Column

Brief aan Sinterklaas

Liefste Sinterklaas,

Ik ga meteen met de schoorsteen in huis vallen: sorry. We kunnen nu al dertig jaar niet meer door dezelfde deur. Het is genoeg geweest.

Ik ben niet meer boos omdat u zich van schoorsteen had vergist. We hadden nochtans de voordeur op een kier gezet, maar u hield halsstarrig vast aan uw bizarre gewoonte om u door uitlaatpijpen te wurmen.  Zelfs al is het in moderne tijden niet meteen duidelijk welke pijp in de muur die van de verwarmingsketel is en welke die van de droogkast, en al zeker niet in het holst van de nacht. U koos dus voor de droogkast. Het kan de beste heilige overkomen.

img_4256

Ik kan me voorstellen dat u zich niet helemaal lekker voelde toen na tienduizend rondjes eindelijk het deurtje openging, maar toch hebt u niet in onze wasmand gekotst. Iets wat ik ongetwijfeld wel had gedaan. Uw beroepseer verdient respect. Jammer dat uw mijter en staf eigenlijk niet in de droogkast mochten. Jammer ook dat al het bladgoud over mijn turnkleren was gesmolten, zodat ik de volgende dag als een fonkelende discobal de Coopertest mocht lopen. U begrijpt dat de relatie met mijn klasgenoten ietwat onder druk kwam te staan, vooral in tijden waarin jongens een rolmodel zagen in John Rambo.

Maar vandaag, als grote vent, realiseer ik me dat het een les was. U leerde me dat een echte man niet maalt om het glittergehalte van zijn kleren, maar wel om wat hij zegt en wat hij doet. En dat je klasgenoten niet met een Zweedse bank te lijf gaan, ook al verdienen ze het, een daad van barmhartigheid is.

Ik ben ook niet meer boos omdat uw paard wél had ontdekt dat de voordeur openstond. U kon het niet helpen. U had uw handen vol, daar in die droogkast. De schade aan het meubilair en de hoefsporen in het vast tapijt zijn een zaak voor mijn ouders, daar ga ik niet over. En waarschijnlijk had ik mijn huiswerk gewoon beter moeten opbergen. Dat is niet uw schuld.

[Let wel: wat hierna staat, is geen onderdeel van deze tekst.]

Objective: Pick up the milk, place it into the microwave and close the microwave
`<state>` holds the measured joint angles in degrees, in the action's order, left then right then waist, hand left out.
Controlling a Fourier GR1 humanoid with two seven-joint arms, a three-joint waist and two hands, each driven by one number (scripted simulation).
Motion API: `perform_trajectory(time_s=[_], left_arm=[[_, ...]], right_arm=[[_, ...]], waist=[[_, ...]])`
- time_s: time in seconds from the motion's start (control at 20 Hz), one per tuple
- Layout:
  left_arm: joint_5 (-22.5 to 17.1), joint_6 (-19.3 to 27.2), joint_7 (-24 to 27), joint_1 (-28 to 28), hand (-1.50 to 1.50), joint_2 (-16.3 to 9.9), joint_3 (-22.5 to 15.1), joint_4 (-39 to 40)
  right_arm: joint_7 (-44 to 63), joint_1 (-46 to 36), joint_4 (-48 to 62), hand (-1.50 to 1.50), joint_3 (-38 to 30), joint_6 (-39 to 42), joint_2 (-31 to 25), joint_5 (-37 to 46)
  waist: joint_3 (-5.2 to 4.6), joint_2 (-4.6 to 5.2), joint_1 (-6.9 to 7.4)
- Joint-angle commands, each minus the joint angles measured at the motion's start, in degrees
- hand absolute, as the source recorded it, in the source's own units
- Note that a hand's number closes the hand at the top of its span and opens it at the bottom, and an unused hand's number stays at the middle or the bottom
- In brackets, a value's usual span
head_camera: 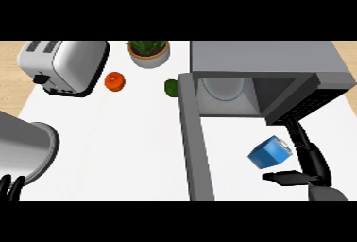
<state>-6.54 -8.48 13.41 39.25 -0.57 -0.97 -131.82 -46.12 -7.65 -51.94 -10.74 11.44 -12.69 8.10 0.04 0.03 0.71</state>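
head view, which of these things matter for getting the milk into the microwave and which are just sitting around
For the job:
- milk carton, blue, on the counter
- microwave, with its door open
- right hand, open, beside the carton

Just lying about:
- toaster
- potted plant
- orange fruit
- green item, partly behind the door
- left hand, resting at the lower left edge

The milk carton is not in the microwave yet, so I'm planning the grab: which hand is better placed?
Right. The right hand is open just beside the milk carton, before the open microwave. The left hand sits at the far lower-left edge.
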Motion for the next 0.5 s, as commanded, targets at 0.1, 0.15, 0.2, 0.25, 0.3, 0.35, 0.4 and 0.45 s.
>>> perform_trajectory(time_s=[0.1,0.15,0.2,0.25,0.3,0.35,0.4,0.45], left_arm=[[-1.9,-3.4,4.9,4.0,-1.5,-0.4,2.5,2.1],[0.0,0.9,-4.0,-2.0,-1.5,0.2,0.8,-2.3],[-0.7,0.3,-3.0,-2.2,-1.5,0.2,1.3,-1.4],[-0.3,-1.9,1.7,0.4,-1.5,0.5,1.6,1.5],[0.1,-0.5,-1.2,-2.6,-1.5,0.3,1.4,1.7],[1.8,-0.6,0.4,-1.3,-1.5,0.5,0.2,2.1],[0.7,0.4,-0.7,-1.2,-1.5,0.6,0.0,0.6],[-0.6,-2.2,1.4,3.1,-1.5,0.6,0.6,-1.2]], right_arm=[[-2.3,-4.1,9.3,-1.5,-0.4,3.2,-2.5,0.5],[-0.8,-4.9,9.3,-1.5,0.6,2.0,-1.0,1.3],[-5.7,-7.7,15.8,-1.5,-0.9,3.6,-3.0,1.2],[-6.1,-7.9,16.2,-1.5,0.2,1.9,-1.1,2.2],[-7.0,-7.5,17.5,-1.5,0.7,3.4,-1.9,2.6],[-9.6,-7.9,20.3,-1.5,-0.3,4.6,-2.3,1.7],[-8.2,-7.0,18.5,-1.5,0.2,6.2,-2.5,1.1],[-9.5,-6.5,20.1,-1.5,0.2,6.3,-2.9,1.2]], waist=[[-0.02,-0.05,0.21],[-0.01,0.02,-0.2],[0.02,0.09,0.05],[0.0,0.03,0.18],[0.01,0.09,0.04],[0.04,0.13,0.24],[0.02,0.07,0.09],[0.03,0.03,0.5]])
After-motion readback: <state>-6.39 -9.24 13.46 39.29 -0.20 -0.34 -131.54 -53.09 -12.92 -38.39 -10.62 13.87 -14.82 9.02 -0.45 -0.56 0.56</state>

Vandaag begrijp ik dat mijn confrontatie met de meester de volgende dag ook een les was.  Ik werd hardhandig uit de klas verwijderd omdat ik als excuus voor het achterwege blijven van mijn huiswerk had aangebracht dat ‘de knol van Sinterklaas op mijn opstel heeft gescheten’.

U leerde me toen dat de waarheid sobere taal vergt, misschien nog meer dan de leugen.

Dus, liefste Sinterklaas, sorry. Sorry dat ik uw paard tijdens uw volgende blijde intrede een stamp heb verkocht. Terwijl u erop zat. Ik was jong en boos en te naïef om uw lessen naar waarde te schatten. Uw tegenwoordigheid van geest om nog naar de menigte te zwaaien terwijl uw op hol geslagen vervoer er aan een rotvaart vandoor ging, kan ik nu alleen maar bewonderen.

Bon. Nu dit achter de rug is en ik op zes december weer een schoen mag klaarzetten, rest er nog de kwestie van de achterstallige cadeautjes.

Ik zou u een automatische piloot voor mijn fiets kunnen vragen, zodat ik tijdens lange ritten een boek kan lezen zonder nog een bochtje te missen. Straffer nog, ik zou kunnen vragen of u een pil kan maken waarmee ik een boek tijdelijk uit mijn geheugen kan wissen, waardoor ik al die machtige jeugdboeken weer voor de eerste keer kan beleven. U lapt al de wetten van het universum aan uw goedheilige laars door op één nacht miljoenen kinderen te bezoeken, dan is dit een makkie.

Maar het liefst van al, liefste Sinterklaas, zou ik u willen vragen om me op de ochtend van zes december terug te sturen in de tijd. Heel even maar. Naar de ochtend van de zes december toen ik vijf was. Naar dat moment toen ik na een nacht woelen en draaien eindelijk wakker werd, daar in een bed met lakens die nooit meer zo zacht zullen zijn, met het magische gevoel dat er iemand in huis was geweest, die nacht, en dat dat kon. Naar het moment dat mijn vader met veel misbaar doet alsof hij een been breekt over de chocolade mannetjes die u, Sinterklaas, op de trap had gezet. Heel even maar, net lang genoeg om me voorover te buigen en in het oor van mijn vijfjarige zelf te fluisteren: ‘Dit, snotneus, heet geluk.’